**Prompt**
Begin your copy at the line that holds "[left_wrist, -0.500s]" and carry it through the final line of the data, writing out each line exactly and omitting pictures.

Collected material section start

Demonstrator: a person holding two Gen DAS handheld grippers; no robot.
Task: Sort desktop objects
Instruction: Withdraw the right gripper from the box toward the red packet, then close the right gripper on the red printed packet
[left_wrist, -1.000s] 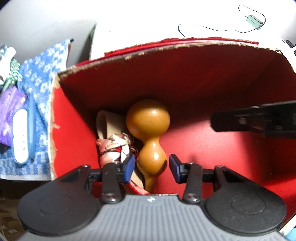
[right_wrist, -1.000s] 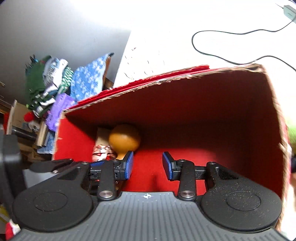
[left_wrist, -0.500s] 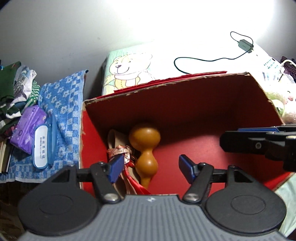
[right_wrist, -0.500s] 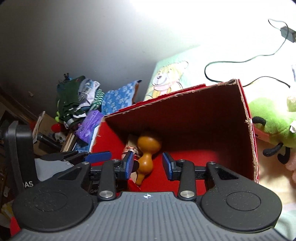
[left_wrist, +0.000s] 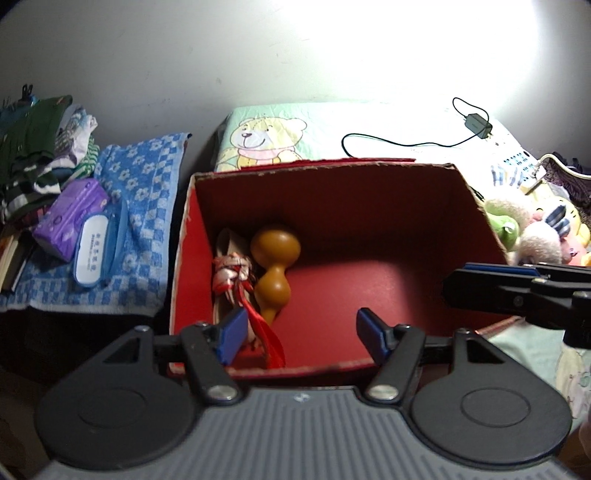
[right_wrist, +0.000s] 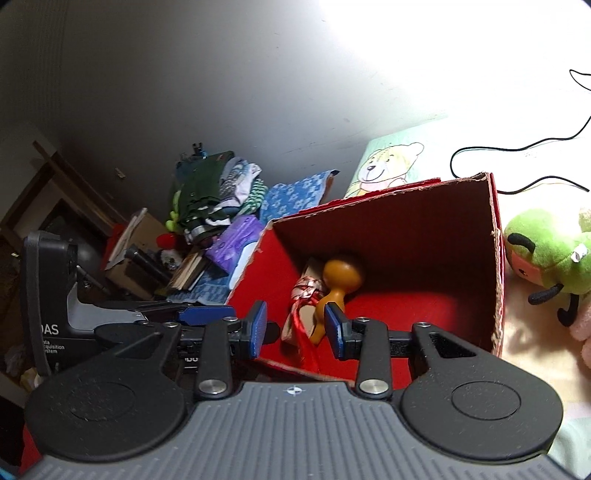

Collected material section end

**Output for this exercise**
[left_wrist, -0.500s] 
[right_wrist, -0.500s] 
[left_wrist, +0.000s] 
[right_wrist, +0.000s] 

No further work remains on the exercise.